Tests later revealed McAnallen was more than twice the drink-drive limit after downing several pints at the Cray Valley Football Club.
He told officers he had recently split from his wife after 44 years of marriage and had been staying in Eynsford for three months.
Mr Miller's son, Sam read out a victim impact statement on behalf of his brother Joe, who wrote: "The events of that night could so easily be avoided if not for one man's selfish and stupid actions.
"I feel angry, sad, cheated, confused and sometimes numb.
"I cannot begin to comprehend how this has affected my mum. He was the one and only love of her life, seeing the pain it has caused her is horrifying and makes me feel useless."
Sam, who worked with his father, said in his own statement: "If the definition of a good dad had a picture next to it, it would be a picture of my old man."
He recalled on the day of his death, his mother had rang to ask if he had seen him as he hadn't returned from walking the dog.

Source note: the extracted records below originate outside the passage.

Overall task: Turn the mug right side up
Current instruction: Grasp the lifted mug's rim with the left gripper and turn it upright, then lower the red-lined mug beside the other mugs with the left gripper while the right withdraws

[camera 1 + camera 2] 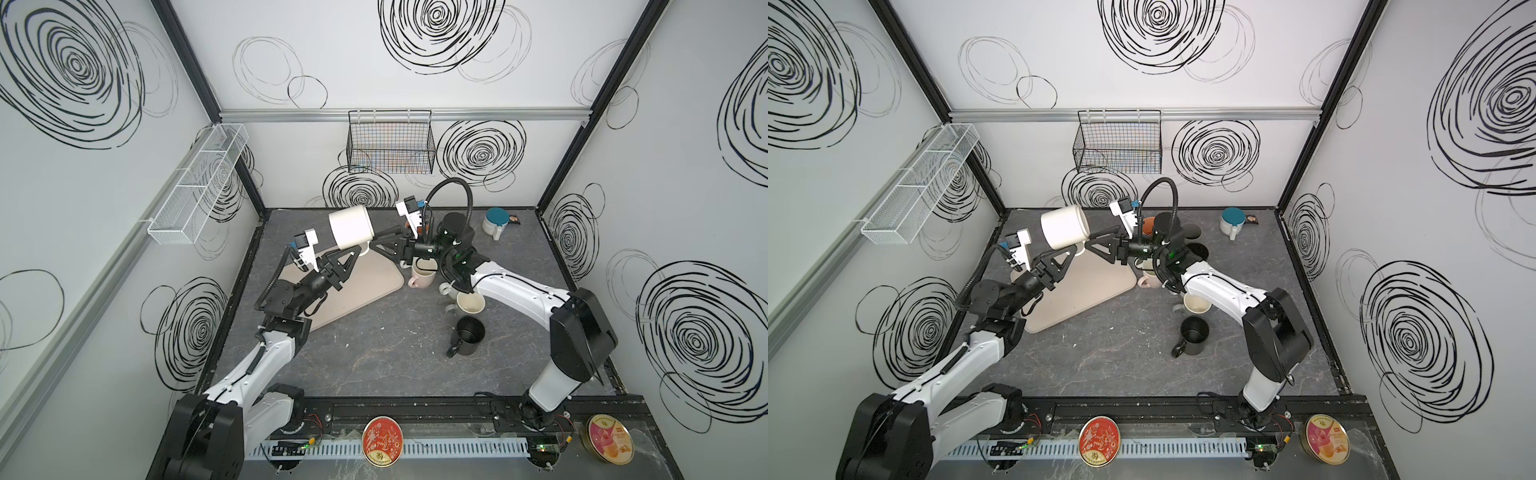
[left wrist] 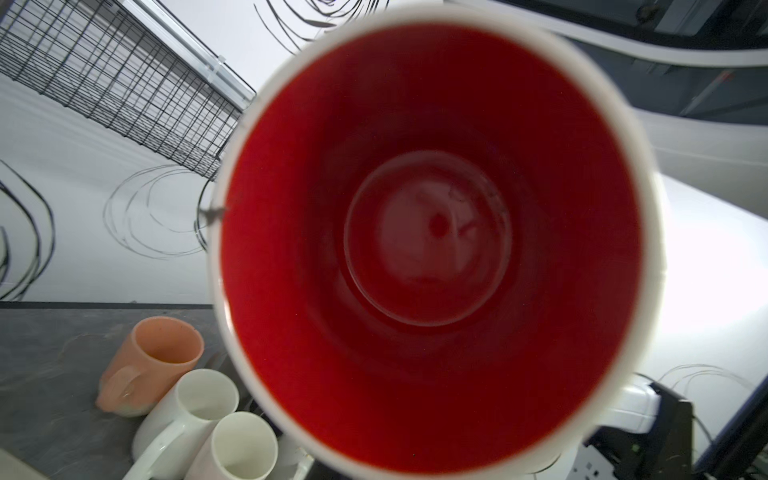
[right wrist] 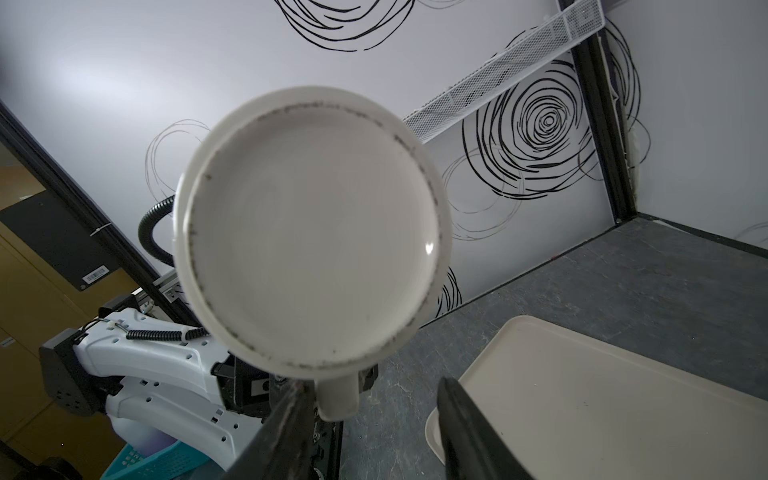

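A white mug (image 1: 351, 226) with a red inside (image 2: 428, 249) hangs in the air over the far end of the beige tray (image 1: 365, 282), lying roughly on its side. Its mouth faces the left wrist camera and its flat base (image 3: 311, 232) faces the right wrist camera. My left gripper (image 1: 360, 249) reaches up under the mug and is shut on its handle (image 3: 336, 395); in the left wrist view the mug hides the jaws. My right gripper (image 3: 372, 386) is open, with one finger (image 3: 291, 415) beside the handle and the other well clear of it.
Upright mugs stand right of the tray: a pink one (image 1: 422, 274), a cream one (image 1: 469, 302) and a black one (image 1: 469, 334). A teal-lidded pot (image 1: 496, 222) sits at the back right. A black wire basket (image 1: 390, 141) and a white mesh basket (image 1: 199, 187) hang on the walls.
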Tool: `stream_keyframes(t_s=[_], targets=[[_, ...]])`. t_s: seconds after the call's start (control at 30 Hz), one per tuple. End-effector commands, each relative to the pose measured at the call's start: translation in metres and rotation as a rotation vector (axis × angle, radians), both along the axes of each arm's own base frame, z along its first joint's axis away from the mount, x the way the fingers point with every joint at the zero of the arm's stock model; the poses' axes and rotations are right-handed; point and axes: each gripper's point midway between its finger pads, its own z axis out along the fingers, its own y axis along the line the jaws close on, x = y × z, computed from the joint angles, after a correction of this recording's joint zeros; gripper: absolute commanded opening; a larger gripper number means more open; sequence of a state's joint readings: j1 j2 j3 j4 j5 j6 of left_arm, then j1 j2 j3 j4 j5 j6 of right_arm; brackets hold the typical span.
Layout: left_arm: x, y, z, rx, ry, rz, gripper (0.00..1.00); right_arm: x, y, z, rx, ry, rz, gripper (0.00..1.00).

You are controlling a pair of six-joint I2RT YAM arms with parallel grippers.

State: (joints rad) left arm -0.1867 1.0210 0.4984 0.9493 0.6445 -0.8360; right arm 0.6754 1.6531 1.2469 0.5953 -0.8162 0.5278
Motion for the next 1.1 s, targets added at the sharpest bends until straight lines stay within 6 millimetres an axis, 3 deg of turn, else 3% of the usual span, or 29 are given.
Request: stream_keyframes(t_s=[0.0,0.3,0.57,0.8,1.07], targets=[[-0.001,-0.009,0.013,0.203,-0.115,0.064,0.0,0.003,-0.021,0.006,-0.067,-0.068,-0.093,0.53],[0.005,-0.051,-0.049,0.561,-0.016,0.039,0.0,0.033,-0.08,-0.015,-0.222,-0.059,-0.372,0.55],[0.005,-0.094,-0.101,0.817,0.032,-0.033,0.0,0.071,-0.16,-0.048,-0.369,0.042,-0.691,0.56],[0.005,-0.125,-0.145,1.019,0.064,-0.09,0.0,0.08,-0.216,-0.061,-0.428,0.083,-0.863,0.58],[0.003,-0.141,-0.184,1.2,0.091,-0.135,0.0,0.082,-0.25,-0.081,-0.515,0.13,-0.954,0.59]])
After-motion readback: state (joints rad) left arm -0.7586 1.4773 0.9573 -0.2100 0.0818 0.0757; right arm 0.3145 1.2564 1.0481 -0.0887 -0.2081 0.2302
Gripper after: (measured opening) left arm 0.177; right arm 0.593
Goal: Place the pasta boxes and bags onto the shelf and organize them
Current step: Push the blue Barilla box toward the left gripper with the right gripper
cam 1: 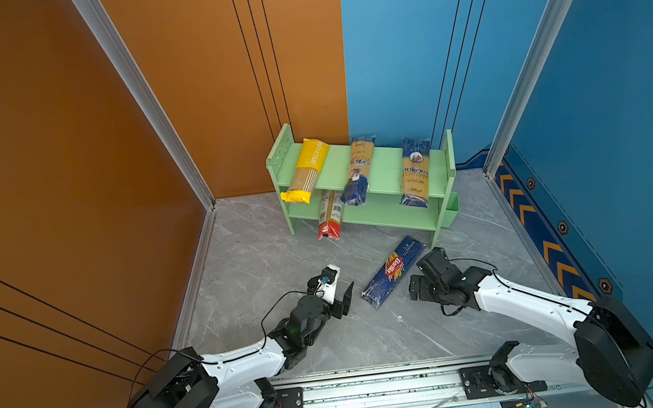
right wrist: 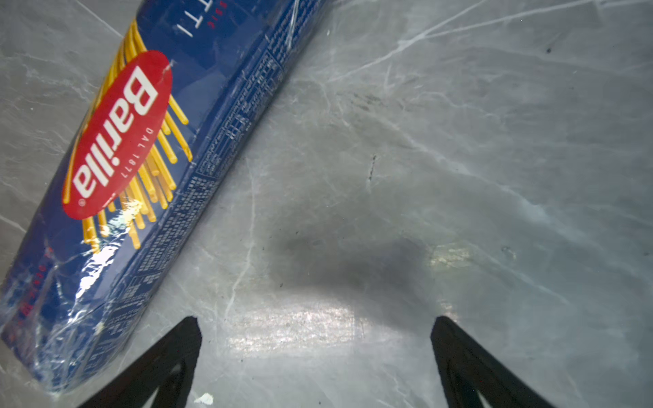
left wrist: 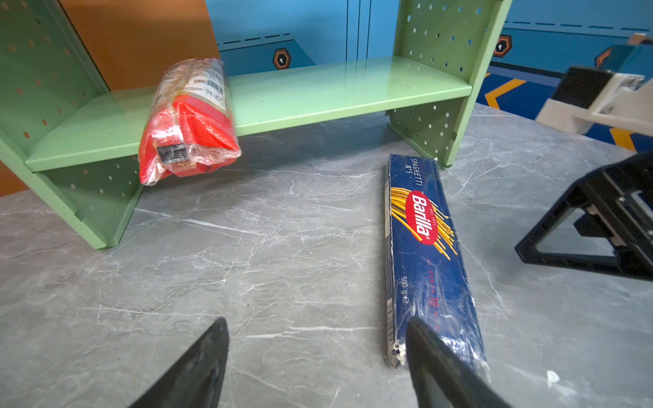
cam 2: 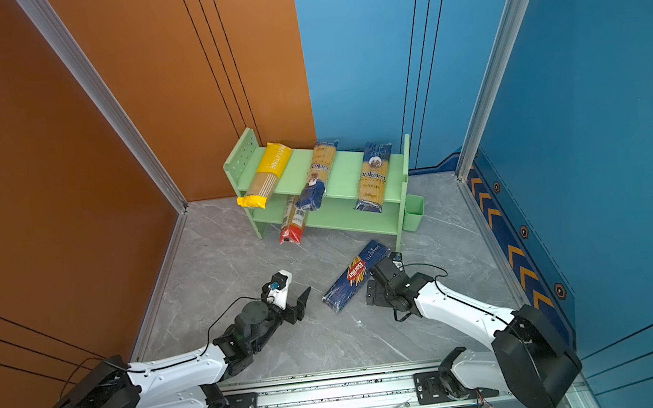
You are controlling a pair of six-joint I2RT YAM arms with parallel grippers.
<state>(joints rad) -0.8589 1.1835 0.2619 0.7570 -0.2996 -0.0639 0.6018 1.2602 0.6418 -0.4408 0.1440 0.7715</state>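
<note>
Your left arm (cam 1: 246, 358) stretches low from 7 o'clock toward mid-table, with the wrist near level, so the left tool (left wrist: 316, 319) faces the shelf (cam 1: 385, 165). Your right arm (cam 1: 529, 307) comes in from 4 o'clock with the wrist bent down, and the right tool (right wrist: 316, 318) is aimed at the table (cam 1: 260, 263).

The Barilla (cam 1: 393, 270) lies flat on the table at the shelf's 6 o'clock, logo up. Its long axis runs from 7 to 1 o'clock, and its far end is near the shelf's front leg. On the top tier the yellow pack (cam 1: 306, 169), the middle ankara (cam 1: 357, 172) and the end ankara (cam 1: 415, 170) lie front to back with their near ends overhanging. The red pack (cam 1: 328, 219) lies on the lower tier with its red end sticking out.

The left tool stands wide and holds nothing. One finger (left wrist: 438, 371) sits at the Barilla's near end, and you cannot tell whether it touches. The right tool is also wide and empty, with bare table between its fingers, just beside the Barilla at its 3 o'clock.
</note>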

"I knew that wasn't right so I said I would jump in the car and go and look. I pulled up at the main road and saw blue lights and thought the old man had seen something and was talking to the coppers, helping out with something.
"I started walking and I saw our dog, Stanley, first and then I saw the dog lead and realised it wasn't my dad holding it. I said: "That's my dog, where's my dad?"
"Everything went blurred. I got frantic. I said: 'Where's my dad?"
He told how he then spoke to a police officer and gave him a description of his missing father only to hear the heartbreaking news that he had been killed.
He had to tell his mother, Kim who replied: "This wasn't supposed to happen."
Mrs Miller told how the couple had met at school and had been together for 47 years - 41 of them happily married.
"Andy was an amazing, loving and caring man, always a family man. He was loved and respected by so many people. He was a straight-talking man, you got what you saw with Andy."
She revealed the couple had made plans to relocate their home and business to Devon.
"It's a dream we have had for a few years and it breaks my heart that after a lifetime of working hard he never got to live his dream."
Oliver Blunt QC, defending, said: "Anyone listening to the three Victim Impact Statements being read out couldn't fail to be moved by the heart-wrenching comments."
Jailing him, Judge Philip St John Stevens told McAnallen that he chose to drink and chose to drive which had led to "these tragic circumstances."